Gel stain is an oil-based stain that is very thick and goey, almost the consistency of jelly. But don’t let that deter you! That gel consistency takes a little extra time to dry and that’s a GOOD THING.
Gel Stain vs. Stain
Unlike a regular oil based stain that is thin and watery, the gel stain gives you time to work with it to get the exact finish you want before you let it dry. Another advantage of gel stain vs. oil stain is that traditional stain will penetrates the pores in the wood. This is great if you have a nice piece of wood or don’t have any wood filler in holes. However, with gel stain you can save money by using a lower grade of wood because it’s depth of color will cover any imperfections.
Another nice aspect of gel stain’s consistency is the effect when a brush is dragged through it in one direction. The bristles automatically give the look of wood grain showing some of the warm tones of your base coat underneath.
So when you open that can of gel stain to reveal a jelly like substance, no worries!
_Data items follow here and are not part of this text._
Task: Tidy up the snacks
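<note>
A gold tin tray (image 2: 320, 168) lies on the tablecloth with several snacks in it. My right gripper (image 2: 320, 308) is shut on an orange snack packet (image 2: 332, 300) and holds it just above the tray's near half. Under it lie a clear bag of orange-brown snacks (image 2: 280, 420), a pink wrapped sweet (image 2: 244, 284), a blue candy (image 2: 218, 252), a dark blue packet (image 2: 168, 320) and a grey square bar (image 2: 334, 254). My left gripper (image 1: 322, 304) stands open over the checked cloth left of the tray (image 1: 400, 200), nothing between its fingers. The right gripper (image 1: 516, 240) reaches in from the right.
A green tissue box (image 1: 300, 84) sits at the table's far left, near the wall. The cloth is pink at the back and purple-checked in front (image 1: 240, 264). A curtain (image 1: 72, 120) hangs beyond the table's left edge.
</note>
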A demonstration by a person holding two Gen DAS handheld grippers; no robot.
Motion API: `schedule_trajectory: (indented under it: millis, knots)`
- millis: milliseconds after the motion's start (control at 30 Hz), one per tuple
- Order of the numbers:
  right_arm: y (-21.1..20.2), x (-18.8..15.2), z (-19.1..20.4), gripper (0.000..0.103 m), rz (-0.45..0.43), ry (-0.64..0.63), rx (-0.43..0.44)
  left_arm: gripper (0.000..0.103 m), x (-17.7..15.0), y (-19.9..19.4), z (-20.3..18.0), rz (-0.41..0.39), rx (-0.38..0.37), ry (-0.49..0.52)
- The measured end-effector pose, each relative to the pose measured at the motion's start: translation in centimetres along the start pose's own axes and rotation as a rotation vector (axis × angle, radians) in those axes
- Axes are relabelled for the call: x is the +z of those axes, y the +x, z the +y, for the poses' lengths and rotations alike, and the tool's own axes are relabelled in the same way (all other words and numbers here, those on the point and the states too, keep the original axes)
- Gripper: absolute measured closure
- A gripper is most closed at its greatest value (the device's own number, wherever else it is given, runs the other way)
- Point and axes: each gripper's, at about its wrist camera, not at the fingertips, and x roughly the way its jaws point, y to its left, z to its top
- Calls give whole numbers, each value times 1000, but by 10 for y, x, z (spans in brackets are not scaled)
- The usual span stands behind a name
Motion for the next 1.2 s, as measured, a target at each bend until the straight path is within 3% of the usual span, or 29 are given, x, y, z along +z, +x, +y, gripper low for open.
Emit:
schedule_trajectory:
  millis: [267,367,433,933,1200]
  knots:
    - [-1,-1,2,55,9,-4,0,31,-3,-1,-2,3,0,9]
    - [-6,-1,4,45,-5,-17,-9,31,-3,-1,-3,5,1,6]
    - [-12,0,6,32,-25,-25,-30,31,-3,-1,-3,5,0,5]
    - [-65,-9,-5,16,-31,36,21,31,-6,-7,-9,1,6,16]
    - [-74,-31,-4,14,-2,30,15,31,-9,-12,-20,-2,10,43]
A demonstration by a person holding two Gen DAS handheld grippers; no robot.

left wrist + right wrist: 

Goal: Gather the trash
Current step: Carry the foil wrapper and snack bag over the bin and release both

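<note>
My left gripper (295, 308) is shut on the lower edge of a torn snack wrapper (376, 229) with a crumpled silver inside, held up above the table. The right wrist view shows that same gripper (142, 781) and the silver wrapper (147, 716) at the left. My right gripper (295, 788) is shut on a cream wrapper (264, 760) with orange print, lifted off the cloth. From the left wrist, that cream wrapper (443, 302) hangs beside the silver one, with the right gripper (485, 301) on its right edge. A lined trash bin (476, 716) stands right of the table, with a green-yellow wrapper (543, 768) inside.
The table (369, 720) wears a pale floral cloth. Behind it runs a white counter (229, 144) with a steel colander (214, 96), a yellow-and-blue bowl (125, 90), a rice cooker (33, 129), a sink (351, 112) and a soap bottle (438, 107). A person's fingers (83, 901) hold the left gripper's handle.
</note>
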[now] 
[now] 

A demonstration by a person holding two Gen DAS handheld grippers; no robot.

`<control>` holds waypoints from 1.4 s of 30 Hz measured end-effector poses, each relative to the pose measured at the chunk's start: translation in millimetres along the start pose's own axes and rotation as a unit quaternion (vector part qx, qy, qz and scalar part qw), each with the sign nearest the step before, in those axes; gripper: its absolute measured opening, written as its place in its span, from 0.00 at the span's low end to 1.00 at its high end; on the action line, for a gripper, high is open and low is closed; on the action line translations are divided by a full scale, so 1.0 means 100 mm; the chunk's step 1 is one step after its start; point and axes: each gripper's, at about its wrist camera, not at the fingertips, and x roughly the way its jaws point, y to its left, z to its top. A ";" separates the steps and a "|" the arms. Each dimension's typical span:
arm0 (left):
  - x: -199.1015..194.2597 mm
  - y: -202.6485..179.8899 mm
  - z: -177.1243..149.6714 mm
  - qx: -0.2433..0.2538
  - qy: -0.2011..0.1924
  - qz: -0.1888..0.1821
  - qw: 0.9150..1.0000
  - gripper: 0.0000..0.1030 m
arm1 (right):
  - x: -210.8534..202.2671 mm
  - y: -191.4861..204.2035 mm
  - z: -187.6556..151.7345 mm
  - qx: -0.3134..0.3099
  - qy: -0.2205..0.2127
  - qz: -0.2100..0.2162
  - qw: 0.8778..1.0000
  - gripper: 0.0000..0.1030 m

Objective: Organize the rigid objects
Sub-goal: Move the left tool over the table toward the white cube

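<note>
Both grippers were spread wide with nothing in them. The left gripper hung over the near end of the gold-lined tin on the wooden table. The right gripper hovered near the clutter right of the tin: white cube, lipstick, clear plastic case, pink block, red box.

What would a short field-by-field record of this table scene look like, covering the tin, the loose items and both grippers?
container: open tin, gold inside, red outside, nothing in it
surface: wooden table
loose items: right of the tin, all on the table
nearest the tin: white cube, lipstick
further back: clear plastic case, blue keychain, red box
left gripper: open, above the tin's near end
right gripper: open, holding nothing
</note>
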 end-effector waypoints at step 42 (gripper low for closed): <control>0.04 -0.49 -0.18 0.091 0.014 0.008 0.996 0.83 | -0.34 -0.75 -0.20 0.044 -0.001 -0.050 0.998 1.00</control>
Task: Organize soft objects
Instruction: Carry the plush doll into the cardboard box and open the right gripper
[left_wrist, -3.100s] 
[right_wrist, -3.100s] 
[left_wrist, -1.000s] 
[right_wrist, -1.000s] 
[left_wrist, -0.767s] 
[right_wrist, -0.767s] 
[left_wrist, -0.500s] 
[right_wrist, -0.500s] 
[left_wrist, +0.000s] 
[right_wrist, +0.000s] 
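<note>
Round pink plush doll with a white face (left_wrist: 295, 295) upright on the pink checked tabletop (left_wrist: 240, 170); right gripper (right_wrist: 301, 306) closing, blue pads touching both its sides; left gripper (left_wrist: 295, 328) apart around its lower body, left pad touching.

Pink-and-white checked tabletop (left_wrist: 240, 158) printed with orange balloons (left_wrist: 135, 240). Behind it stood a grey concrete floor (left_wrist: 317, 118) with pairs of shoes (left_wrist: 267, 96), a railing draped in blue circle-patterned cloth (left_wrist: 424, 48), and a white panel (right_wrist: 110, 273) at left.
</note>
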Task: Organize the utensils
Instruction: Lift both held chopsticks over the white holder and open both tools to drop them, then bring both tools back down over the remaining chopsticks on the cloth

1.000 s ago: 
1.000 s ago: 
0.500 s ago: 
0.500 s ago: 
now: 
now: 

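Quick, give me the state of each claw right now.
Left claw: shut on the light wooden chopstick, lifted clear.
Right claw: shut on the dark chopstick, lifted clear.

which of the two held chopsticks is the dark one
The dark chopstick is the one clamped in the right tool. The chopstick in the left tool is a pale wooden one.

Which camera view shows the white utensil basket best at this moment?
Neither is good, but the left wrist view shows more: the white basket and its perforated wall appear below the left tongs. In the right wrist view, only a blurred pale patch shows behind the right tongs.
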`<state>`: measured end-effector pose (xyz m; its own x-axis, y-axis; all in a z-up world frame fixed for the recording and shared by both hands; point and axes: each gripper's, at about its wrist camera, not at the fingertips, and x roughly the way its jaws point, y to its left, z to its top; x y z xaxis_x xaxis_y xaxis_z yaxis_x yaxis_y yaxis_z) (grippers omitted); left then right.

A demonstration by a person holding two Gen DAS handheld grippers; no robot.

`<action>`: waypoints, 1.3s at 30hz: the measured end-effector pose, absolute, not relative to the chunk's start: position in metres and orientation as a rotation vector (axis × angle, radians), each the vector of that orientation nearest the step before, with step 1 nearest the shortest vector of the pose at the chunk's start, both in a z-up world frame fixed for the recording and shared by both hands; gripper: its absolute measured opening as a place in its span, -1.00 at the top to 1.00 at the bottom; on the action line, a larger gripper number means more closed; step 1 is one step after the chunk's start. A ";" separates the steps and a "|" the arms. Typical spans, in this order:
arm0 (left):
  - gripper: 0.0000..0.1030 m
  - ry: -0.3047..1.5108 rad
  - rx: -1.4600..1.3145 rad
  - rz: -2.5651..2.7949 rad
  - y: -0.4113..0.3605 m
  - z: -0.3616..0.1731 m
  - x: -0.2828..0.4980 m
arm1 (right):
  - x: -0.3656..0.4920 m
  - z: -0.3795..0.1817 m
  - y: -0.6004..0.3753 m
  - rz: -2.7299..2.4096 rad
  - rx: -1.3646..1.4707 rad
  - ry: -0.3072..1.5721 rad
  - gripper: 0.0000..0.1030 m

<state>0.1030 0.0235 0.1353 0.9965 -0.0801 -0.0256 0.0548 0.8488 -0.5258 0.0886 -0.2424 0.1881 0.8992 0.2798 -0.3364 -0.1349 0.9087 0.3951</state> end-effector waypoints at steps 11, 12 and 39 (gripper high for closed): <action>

It’s supposed to be like that and hasn’t gone bad. Also, a little goes a long way!
✅The Best Gel Stain
After a lot of experimenting, I love the color and texture of Old Master’s Gel Stain in Walnut (check the current price here). It goes on beautifully every time!
Applying Gel Stain
Gel stain is one of my favorite products because it allows you to re-cover almost any painted surface (even laminate and metal!) without stripping or sanding off the original surface. It’s easy to get the look of a dark, rich stain on a painted piece of furniture as long as you know how to use gel stain as a faux finish.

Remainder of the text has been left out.